La naissance de la plateforme électronique

Outil d’intégration INTECRIO

Depuis plus d’une décennie, l’automobile est construite sur le modèle de plateformes. Ainsi, des économies d’échelle sont réalisées en partageant entre marques le soubassement, l’ensemble moteur-boîte et les trains avant et arrière. C’est par exemple le cas pour les Peugeot 307 et Citroën C4 ou VW Golf IV, Audi A3 et TT de génération 1 et Seat Ibiza. Cependant, l’électronique n’avait pas suivi cette logique. Il faut dire que, durant cette même période, elle a muté vers le multiplexage, période où certaines marques ont fait la difficile connaissance avec les bugs.

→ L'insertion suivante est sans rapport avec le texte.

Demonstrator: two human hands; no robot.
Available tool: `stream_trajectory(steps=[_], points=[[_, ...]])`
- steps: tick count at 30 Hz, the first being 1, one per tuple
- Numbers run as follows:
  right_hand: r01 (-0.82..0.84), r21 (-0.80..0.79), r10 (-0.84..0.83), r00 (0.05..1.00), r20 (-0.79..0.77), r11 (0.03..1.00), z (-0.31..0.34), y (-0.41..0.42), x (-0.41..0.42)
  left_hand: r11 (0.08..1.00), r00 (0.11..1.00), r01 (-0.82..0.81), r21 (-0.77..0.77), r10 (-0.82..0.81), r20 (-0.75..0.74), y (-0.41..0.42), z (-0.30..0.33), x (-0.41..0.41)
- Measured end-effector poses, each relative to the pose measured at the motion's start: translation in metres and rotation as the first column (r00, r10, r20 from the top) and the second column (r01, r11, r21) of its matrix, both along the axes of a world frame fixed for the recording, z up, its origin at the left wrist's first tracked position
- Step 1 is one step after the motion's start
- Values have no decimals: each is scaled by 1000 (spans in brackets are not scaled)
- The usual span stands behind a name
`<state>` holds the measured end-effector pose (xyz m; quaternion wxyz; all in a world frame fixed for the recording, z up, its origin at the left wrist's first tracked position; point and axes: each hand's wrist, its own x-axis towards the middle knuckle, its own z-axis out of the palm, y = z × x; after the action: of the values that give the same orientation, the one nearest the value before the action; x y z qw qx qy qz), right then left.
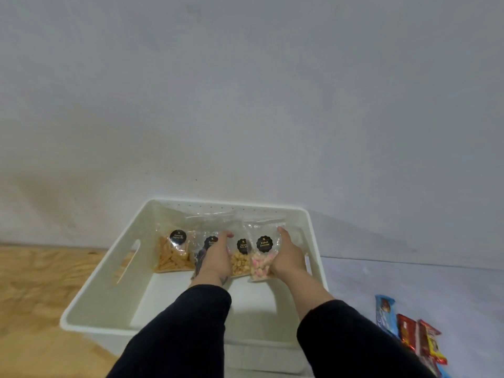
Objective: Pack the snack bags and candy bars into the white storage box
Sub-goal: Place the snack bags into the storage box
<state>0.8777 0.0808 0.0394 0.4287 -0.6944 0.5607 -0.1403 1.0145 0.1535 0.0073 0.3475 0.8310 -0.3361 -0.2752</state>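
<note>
So the box [90, 290] sits half on the wood floor [32, 282] and half on a pale sheet [409, 282], pushed up near the wall [245, 91]. My guess is that's so its long back side gives the bags something to lean on. Four snack bags stand in a row along that far wall, upright with the black labels facing forward, which packs them tight and leaves the whole front half of the box floor bare, probably for the candy bars.

Both arms in dark sleeves [191, 323] reach straight over the near rim into the box. The left hand [215, 257] lies on the dark-snack bag [200, 257], second from the left, fingers extended over its front with the tips up by the label. It looks like it's pressing or steadying rather than pinching, though I can't see the thumb, so that's a judgement. The right hand [289, 255] is along the right edge of the pink bag [260, 257], fingertips up at the top corner, palm against the side. Whether the thumb curls round behind the bag is hidden, so I can't tell if it's truly gripped or just nudged into line.

The stick-snack bag [171, 255] at the left end and the peanut bag [241, 260] between the hands stand untouched.

The candy bars [409, 328] are still outside, fanned on the sheet well off to the right.
</note>
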Motion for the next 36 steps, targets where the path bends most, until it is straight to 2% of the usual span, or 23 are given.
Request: stream_trajectory(steps=[5, 13, 18, 23, 25, 29, 36], points=[[-41, -22, 38, 991, -127, 999, -13, -2, 7, 996, 997, 74, 51, -75, 9, -6, -5, -1], [-44, -20, 39, 978, -205, 999, -5, -6, 8, 967, 980, 159, 197, -178, 84, -7, 12, 6], [-139, -2, 136, 970, -201, 990, 26, -4, 0, 938, 949, 149, 314, -224, 220, 2, 49, 10], [-320, -79, 302, 936, -181, 944, 72, 8, -18, 937, 924, 135, 321, -236, 300, 14, 94, 3], [-381, -166, 352, 918, -181, 909, 92, 15, -30, 938, 914, 169, 302, -263, 308, 18, 111, -9], [-449, -288, 368, 882, -293, 846, 122, 24, -70, 914, 871, 272, 302, -367, 327, 20, 133, -48], [-376, -259, 269, 890, -368, 890, 122, 29, -175, 875, 823, 385, 293, -470, 319, 13, 142, -146]])
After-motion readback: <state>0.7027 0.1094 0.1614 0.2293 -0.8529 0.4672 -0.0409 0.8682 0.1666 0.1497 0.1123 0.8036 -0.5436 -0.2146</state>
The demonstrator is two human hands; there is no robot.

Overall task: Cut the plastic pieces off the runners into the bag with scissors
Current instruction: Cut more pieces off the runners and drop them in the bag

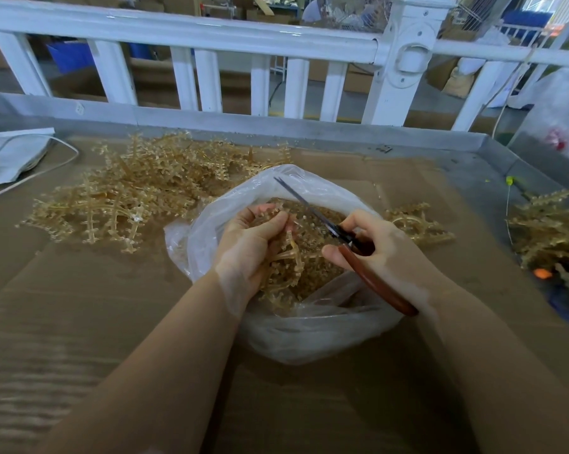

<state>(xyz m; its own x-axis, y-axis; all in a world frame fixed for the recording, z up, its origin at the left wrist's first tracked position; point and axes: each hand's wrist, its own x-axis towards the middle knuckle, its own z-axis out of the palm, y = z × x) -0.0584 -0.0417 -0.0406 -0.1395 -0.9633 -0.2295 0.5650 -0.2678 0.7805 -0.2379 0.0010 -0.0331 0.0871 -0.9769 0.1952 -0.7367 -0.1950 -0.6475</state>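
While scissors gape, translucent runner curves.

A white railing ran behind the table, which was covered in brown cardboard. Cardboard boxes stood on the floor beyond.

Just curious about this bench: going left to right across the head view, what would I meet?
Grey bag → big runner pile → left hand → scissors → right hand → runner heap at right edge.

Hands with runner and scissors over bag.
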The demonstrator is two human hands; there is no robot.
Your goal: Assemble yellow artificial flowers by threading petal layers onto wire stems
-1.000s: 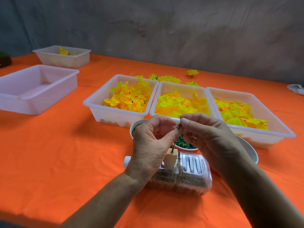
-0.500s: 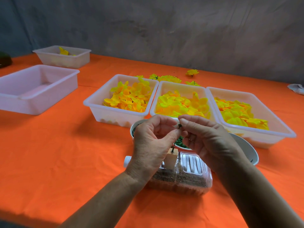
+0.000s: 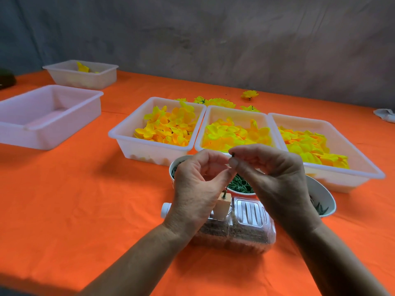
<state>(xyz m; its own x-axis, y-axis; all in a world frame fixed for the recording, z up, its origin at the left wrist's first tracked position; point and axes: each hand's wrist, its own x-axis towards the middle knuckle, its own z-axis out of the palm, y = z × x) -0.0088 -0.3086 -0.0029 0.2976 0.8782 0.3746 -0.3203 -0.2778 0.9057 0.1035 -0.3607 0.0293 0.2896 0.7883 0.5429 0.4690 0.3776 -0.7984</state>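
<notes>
Green stem tip (image 3: 232,155) pinched by right hand (image 3: 275,180) – left hand (image 3: 198,184) curled beside, touching

No readable text, label, brand, number or sign anywhere in view. White tubs (image 3: 154,146) plain. Clear plastic container (image 3: 245,227) on counter (image 3: 74,199) shows only moulded ribs, no lettering. Paper cup (image 3: 173,176) has reddish marking near rim, too small and hidden to read.
</notes>
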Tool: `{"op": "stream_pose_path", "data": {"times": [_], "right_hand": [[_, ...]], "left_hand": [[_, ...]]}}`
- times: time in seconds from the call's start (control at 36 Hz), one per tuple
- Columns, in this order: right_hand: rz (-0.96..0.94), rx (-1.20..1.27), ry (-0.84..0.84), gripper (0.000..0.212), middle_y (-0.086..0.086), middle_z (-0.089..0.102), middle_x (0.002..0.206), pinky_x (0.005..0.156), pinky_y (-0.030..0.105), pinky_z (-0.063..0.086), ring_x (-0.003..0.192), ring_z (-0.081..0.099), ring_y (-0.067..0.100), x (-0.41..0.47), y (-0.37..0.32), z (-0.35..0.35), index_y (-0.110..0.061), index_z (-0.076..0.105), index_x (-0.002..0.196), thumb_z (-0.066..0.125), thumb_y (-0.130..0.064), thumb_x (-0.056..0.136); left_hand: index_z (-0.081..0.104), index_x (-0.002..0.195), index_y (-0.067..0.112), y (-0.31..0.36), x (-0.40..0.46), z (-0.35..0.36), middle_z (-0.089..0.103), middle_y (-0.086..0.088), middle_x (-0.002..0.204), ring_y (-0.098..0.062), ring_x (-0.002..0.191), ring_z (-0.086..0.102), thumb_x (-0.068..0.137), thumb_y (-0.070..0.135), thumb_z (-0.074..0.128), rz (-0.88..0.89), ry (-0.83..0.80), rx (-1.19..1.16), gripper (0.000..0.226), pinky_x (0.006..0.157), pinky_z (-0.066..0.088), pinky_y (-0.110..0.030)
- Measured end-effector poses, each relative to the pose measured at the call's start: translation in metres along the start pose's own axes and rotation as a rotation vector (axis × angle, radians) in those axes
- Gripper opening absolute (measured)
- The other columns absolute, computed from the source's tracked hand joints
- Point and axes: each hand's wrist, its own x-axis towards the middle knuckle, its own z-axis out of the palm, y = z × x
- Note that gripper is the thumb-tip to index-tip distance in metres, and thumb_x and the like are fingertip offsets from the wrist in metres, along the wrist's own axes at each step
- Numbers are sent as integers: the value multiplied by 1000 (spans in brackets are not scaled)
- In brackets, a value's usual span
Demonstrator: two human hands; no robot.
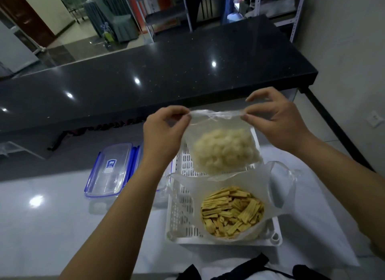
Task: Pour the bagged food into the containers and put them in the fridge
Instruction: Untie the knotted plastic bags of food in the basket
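Note:
A clear plastic bag of pale, lumpy white food (224, 152) hangs in the air above a white slotted basket (181, 215). My left hand (164, 131) pinches the bag's top left corner and my right hand (275, 121) pinches its top right corner, stretching the mouth between them. Below it, inside the basket, lies a second clear bag of yellow-brown strips (232, 212), its mouth slack and open. To the left on the white table rests a clear container with blue clips (109, 171), its lid on.
A black stone counter (145, 81) runs across behind the white table (62, 227). A wall with a socket (374, 118) stands at the right. Chairs and shelving show in the room beyond the counter.

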Motion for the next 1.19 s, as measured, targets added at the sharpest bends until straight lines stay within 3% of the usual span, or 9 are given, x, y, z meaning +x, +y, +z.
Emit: {"op": "stream_pose_path", "data": {"times": [0.22,0.39,0.53,0.61,0.78,0.89,1.0,1.08,1.19], "right_hand": [[123,-5,-247,5,-5,57,114,85,9,42,104,55,3,-16,20,3,-26,72,89,71,-21,88],[33,-39,-125,12,-5,59,111,84,3,41,104,57,0,-1,11,-15,-22,75,100,66,-23,92],[-46,-30,138,14,-1,61,93,73,10,46,86,58,8,4,5,-19,-17,76,99,66,-24,94],[91,239,190,10,-2,68,78,70,17,54,76,65,10,4,-1,-12,-28,77,90,68,-32,92],[521,883,26,22,8,72,78,83,45,60,81,72,24,9,0,-14,-19,77,104,66,-34,91],[474,856,83,31,7,71,86,87,45,56,91,67,28,6,-6,-16,-18,78,101,67,-42,85],[632,1155,-76,34,10,71,118,78,41,59,95,72,25,8,-7,-22,-13,69,120,60,-29,92],[720,1385,-235,48,21,60,136,85,52,57,117,65,33,14,-10,-34,-13,54,140,51,-21,93],[594,1589,-242,61,33,45,144,101,72,37,133,44,51,32,-21,-58,-19,43,149,50,-42,93]], "left_hand": [[78,81,37,-26,-32,2,75,6,79,-4,72,69,92,10,67,-321,-19,-285,31,64,52,-12],[80,86,32,-15,-18,-16,70,5,72,-7,75,67,98,15,60,-379,7,-393,29,68,52,-15],[70,109,9,-3,-13,-23,66,-5,65,-24,72,72,101,8,45,-495,-41,-629,27,70,60,-35],[65,112,5,3,-12,-23,66,-6,68,-21,63,69,101,8,43,-570,-26,-871,25,65,59,-37],[51,125,20,10,-7,-29,74,-15,92,-16,50,54,99,22,52,-596,-30,-1039,26,52,49,-27],[40,141,33,9,-3,-37,72,-21,114,-19,63,58,96,38,54,-544,-218,-1057,48,60,50,-27],[29,147,52,6,0,-39,60,-22,136,-21,76,60,91,57,52,-549,-476,-1119,61,60,46,-27],[34,149,49,5,5,-37,48,-22,147,-32,95,70,93,59,48,-586,-506,-1195,59,64,54,-32],[39,149,42,10,24,-45,40,-19,153,-46,128,54,88,58,54,-494,-494,-1322,64,82,56,-52]]}}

L’électronique automobile s’organise aujourd’hui en s’appuyant sur les expériences du passé et la volonté des constructeurs et des équipementiers de mettre de l’ordre dans l’architecture et tenter des réductions de coût de développement. La normalisation AUTOSAR, qui commence à prendre forme, va aider tous les acteurs automobiles à s’orienter dans cette voie. Des plateformes d’architectures électroniques vont ainsi voir le jour. Elles permettront de développer des sous-programmes, par exemple la gestion d’un ralenti moteur, et de les copier sur toutes les plateformes de véhicules utilisant ce moteur. Ces sous-programmes s’intégreront aux futurs développements ou seront ajoutés aux calculateurs déjà existants. Chaque équipementier pourra aussi en faire de même. Une interface à la norme AUTOSAR, appelée Virtual Function Bus (VFB), permettra l’intégration de l’ensemble des contrôles demandés sur un véhicule.

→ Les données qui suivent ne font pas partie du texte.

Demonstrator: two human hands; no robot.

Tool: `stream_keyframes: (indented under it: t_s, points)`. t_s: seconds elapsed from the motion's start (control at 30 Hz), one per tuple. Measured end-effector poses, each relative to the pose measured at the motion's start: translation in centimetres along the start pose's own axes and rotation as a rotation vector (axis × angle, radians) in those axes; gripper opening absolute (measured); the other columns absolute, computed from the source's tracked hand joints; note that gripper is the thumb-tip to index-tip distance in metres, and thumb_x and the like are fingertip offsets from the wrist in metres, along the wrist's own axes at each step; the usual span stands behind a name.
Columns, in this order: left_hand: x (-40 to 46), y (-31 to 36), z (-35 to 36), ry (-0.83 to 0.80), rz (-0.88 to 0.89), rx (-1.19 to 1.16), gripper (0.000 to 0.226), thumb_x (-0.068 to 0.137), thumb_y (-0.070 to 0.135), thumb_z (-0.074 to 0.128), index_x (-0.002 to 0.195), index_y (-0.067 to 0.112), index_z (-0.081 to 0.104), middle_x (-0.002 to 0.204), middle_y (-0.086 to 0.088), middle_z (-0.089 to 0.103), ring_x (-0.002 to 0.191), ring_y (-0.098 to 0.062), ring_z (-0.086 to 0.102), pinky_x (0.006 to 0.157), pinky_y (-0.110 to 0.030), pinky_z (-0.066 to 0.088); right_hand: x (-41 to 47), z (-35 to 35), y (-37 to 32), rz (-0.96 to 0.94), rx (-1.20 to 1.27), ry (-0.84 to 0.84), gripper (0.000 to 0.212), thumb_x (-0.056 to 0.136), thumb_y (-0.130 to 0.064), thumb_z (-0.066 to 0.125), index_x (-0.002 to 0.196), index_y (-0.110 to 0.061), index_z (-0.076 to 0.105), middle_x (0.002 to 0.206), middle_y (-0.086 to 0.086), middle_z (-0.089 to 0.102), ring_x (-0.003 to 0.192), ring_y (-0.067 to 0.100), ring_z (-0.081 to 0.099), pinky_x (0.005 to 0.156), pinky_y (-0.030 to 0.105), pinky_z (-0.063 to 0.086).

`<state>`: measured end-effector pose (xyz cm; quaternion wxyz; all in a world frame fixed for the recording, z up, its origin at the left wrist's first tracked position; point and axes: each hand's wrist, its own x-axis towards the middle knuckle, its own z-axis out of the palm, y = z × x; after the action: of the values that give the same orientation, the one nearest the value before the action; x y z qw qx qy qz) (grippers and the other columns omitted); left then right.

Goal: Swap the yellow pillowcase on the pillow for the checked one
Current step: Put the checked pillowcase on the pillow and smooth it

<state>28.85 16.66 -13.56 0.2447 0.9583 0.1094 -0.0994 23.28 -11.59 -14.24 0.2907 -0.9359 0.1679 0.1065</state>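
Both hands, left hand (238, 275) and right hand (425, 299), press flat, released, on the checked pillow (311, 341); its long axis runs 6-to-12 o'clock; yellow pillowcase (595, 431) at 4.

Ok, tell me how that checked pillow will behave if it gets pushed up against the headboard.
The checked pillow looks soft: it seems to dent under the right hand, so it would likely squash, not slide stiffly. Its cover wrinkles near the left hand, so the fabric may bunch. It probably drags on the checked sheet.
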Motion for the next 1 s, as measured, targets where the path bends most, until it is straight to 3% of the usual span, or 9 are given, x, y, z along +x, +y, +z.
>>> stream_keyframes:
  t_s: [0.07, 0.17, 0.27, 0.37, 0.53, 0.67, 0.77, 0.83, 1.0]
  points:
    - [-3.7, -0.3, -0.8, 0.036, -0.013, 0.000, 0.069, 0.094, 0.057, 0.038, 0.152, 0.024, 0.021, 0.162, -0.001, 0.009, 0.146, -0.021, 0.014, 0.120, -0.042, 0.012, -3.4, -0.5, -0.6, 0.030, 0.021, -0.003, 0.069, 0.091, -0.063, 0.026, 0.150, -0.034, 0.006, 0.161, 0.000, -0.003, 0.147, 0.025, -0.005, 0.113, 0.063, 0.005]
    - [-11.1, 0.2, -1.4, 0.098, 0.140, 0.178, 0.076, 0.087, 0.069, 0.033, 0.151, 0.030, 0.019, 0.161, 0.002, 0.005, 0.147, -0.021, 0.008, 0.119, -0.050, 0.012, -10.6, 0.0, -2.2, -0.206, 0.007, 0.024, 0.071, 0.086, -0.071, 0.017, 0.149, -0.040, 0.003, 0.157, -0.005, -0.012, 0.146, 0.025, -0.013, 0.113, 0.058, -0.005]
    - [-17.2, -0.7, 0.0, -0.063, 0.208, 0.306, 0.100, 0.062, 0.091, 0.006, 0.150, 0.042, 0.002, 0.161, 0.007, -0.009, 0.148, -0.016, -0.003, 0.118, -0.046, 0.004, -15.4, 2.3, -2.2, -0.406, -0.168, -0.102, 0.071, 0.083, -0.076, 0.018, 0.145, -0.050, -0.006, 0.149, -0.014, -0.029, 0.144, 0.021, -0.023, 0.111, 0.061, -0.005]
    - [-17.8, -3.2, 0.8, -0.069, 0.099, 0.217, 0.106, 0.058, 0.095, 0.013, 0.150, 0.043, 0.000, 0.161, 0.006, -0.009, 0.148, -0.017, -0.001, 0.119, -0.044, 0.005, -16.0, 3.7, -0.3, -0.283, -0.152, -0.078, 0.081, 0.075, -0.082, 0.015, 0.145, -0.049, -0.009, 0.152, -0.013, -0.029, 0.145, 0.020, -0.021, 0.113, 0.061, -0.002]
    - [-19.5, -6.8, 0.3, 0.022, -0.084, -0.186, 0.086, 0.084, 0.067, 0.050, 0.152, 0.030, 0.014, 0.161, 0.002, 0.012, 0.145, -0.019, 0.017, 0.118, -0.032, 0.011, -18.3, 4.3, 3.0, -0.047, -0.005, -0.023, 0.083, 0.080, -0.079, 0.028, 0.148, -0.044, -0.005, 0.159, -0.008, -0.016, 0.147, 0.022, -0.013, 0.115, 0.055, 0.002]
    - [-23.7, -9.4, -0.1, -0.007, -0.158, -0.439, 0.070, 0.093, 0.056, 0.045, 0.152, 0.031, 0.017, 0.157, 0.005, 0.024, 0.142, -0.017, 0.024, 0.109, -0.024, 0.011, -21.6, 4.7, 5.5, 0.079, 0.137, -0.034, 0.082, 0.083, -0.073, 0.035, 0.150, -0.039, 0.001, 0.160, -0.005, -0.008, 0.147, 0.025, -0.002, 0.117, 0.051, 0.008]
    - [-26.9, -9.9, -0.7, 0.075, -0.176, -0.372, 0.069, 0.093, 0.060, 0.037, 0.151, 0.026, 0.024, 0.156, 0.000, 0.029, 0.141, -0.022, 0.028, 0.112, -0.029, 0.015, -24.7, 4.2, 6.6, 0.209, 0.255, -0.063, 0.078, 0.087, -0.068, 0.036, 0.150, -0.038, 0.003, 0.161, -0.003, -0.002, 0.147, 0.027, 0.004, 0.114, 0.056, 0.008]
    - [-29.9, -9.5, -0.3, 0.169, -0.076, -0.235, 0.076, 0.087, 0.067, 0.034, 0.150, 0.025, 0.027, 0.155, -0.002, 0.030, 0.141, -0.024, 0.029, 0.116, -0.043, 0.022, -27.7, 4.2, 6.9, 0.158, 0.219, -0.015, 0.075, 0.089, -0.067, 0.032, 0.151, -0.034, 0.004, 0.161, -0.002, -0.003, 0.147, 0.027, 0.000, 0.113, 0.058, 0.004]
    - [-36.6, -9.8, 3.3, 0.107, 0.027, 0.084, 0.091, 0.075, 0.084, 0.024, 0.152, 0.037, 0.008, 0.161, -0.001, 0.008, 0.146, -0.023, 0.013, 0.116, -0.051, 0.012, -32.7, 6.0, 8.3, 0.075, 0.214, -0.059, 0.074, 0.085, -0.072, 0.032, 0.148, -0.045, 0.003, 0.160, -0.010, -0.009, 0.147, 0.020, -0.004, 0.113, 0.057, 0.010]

Cette plateforme électronique demande de nouveaux outils pour le développement. Par exemple, le spécialiste ETAS mettra à disposition de ses clients la version 2.1 de son outil d’intégration INTECRIO. Il permet le prototypage virtuel sur PC sous la norme AUTOSAR. Les programmes de contrôle de fonctions peuvent ainsi être testés très en amont de la phase de développement de la plateforme électronique. Cette nouvelle organisation est plus que nécessaire. Il est en effet estimé que le coût de la part électrique et électronique d’une voiture passera de 22 à 35 % du global entre 2000 et 2010.